Localization of α_s-GFP Fusion Proteins in Living Cells. (A) Membrane localization of tribrid fusion, α_s-GFP(92–94), in HEK 293 cells ~24 hr after co-transfection with β₁ and γ₇. Similar localization patterns were observed when α_s-GFP(18–20), α_s-GFP(N), or α_s-GFP(C) fusions were co-expressed with β₁ and γ₇ (A non-linear representation of the image brightness was used to illustrate both the dimly fluorescent cells in the upper right corner and the very bright ones at the bottom, scale bar = 20 μm). (B) The remaining 10 tribrid fusion proteins were evenly distributed throughout the cytosol (with little fluorescence in the nucleus) as seen here in HEK 293 cells transiently expressing α_s-GFP(362–364), β₁ and γ₇.

Figure 5

Activity and Expression Levels of α_s-GFP Fusion Proteins. (A) HEK 293 cells were transfected with 2 μg/10⁶ cells of the indicated α_s-GFP constructs or vector alone (pcDNA1/Amp) and 0.2 μg/10⁶ cells of plasmid encoding the LH receptor. cAMP accumulation was measured in the presence (dark gray bars) or absence (light gray bars) of hCG, an LH receptor agonist. Cells expressing each of the α_s-GFP fusion proteins exhibited increased basal and stimulated cAMP accumulation relative to cells expressing vector alone, but only the increases in cells expressing α_s-GFP(92–94) were significantly greater (p < .05). Values represent the mean ± S.E. of 5 independent experiments. (B) Immunoblots of the membrane pellets (P) and supernatant (S) fractions from transiently transfected HEK 293 cells.

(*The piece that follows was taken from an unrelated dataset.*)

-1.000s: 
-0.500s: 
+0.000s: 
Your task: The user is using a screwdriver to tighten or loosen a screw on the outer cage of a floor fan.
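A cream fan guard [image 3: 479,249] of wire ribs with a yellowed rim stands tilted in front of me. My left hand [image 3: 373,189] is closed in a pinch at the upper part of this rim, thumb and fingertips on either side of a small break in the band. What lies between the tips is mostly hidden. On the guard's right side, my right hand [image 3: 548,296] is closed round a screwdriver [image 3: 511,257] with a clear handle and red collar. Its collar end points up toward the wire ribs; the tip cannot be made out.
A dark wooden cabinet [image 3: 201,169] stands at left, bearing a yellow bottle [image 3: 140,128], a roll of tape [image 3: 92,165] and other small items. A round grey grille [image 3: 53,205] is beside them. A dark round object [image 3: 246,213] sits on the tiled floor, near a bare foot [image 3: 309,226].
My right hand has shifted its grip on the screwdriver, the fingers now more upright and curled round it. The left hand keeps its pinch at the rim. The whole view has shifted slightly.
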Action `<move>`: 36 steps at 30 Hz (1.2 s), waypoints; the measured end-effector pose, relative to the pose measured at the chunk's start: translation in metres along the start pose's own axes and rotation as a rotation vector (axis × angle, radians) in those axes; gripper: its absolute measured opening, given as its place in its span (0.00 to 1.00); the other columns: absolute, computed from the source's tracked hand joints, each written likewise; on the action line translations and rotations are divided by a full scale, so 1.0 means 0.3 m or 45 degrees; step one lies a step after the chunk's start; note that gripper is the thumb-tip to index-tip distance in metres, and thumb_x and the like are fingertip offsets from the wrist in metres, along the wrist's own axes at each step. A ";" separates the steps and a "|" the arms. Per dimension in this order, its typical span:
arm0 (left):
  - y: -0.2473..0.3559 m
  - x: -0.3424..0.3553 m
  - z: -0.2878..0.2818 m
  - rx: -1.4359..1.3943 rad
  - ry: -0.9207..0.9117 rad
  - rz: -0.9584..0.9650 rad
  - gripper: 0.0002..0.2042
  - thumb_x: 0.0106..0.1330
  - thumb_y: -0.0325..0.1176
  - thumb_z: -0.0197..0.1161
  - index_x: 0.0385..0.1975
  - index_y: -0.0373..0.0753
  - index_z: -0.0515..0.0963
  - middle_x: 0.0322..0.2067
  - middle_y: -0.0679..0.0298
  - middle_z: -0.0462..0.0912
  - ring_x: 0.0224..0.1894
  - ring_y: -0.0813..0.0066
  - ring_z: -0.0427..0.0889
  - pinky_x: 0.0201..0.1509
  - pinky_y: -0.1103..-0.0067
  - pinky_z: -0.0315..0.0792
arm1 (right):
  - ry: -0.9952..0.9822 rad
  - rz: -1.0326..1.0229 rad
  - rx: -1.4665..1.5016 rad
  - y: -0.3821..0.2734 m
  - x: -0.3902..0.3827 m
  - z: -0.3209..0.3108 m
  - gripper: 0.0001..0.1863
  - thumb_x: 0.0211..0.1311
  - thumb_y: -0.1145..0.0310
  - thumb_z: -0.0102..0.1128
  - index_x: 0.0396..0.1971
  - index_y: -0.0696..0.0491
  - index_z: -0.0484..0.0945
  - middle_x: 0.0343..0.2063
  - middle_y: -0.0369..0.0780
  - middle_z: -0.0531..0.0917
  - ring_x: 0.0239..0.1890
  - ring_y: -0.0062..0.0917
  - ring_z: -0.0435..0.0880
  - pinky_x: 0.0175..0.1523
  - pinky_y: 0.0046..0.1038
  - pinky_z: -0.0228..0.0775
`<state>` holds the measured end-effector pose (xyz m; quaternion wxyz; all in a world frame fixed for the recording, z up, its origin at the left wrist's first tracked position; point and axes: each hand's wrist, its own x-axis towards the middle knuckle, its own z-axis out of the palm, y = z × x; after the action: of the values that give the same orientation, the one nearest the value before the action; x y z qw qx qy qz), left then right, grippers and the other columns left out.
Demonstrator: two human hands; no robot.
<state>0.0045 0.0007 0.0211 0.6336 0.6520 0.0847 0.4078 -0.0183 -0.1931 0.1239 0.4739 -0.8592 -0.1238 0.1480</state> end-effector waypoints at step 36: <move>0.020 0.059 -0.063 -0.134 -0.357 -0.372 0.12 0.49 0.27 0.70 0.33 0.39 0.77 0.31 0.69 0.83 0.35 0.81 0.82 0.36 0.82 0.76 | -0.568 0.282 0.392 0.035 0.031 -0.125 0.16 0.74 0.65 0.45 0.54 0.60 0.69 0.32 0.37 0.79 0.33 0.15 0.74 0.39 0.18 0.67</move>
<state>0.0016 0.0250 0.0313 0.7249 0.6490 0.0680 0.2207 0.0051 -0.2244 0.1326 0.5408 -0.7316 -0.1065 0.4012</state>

Expression levels of tribrid fusion proteins α_s-GFP(18–20) and α_s-GFP(92–94), but not of amino- and carboxy-terminus fusions, α_s-GFP(N) and α_s-GFP(C), respectively, were decreased in both fractions relative to that of unlabeled α_sEE. Similar results were obtained in an additional experiment.

Figure 6

Insertion Sites and Functional Screening of GluR1-GFP Fusion Proteins (A) A model of GluR1 topology showing the locations of the GFP insertion in 45 fluorescent fusion proteins. In-frame insertions of <TgPT-0> result in a 3 amino acid duplication (green) flanking the insertion site. In-frame insertions of <TcPT-1> generate only a 2 amino acid duplication (cyan) in the target because of the different reading frame. The orange amino acids are overlapping insertion sites of the two transposons (See supplemental diagram for the two reading frames). Multiple clones with identical transpositions are identified as 2x, 3x, etc. The six insertions resulting in functional, fluorescent GluR1-GFP/CFP tribrid fusion proteins are identified by the duplicated target amino acids (e.g. g209–211, c867–868). This figure was adapted from [43]. (B) AMPA receptor-mediated current from GluR1-CFP(867–868). (B1) Large whole-cell current elicited by the rapid sustained application of 5 mM glutamate (bar) in a cell transiently expressing GluR1-CFP(867–868) after reducing desensitization with cyclothiazide (100 μM). (B2) Current elicited by 5 mM glutamate in an outside-out patch pulled from a cell transiently expressing GluR1-CFP(867–868). (B3) Current elicited in the same patch as B3, but in the absence of cyclothiazide. Note the rapid and nearly complete desensitization of the current. (B4) The trace on the left is an expanded time scale of B3, the trace on the right is from an outside-out patch pulled from a cell transiently expressing wild-type GluR1 in the presence of 5 mM glutamate without cyclothiazide.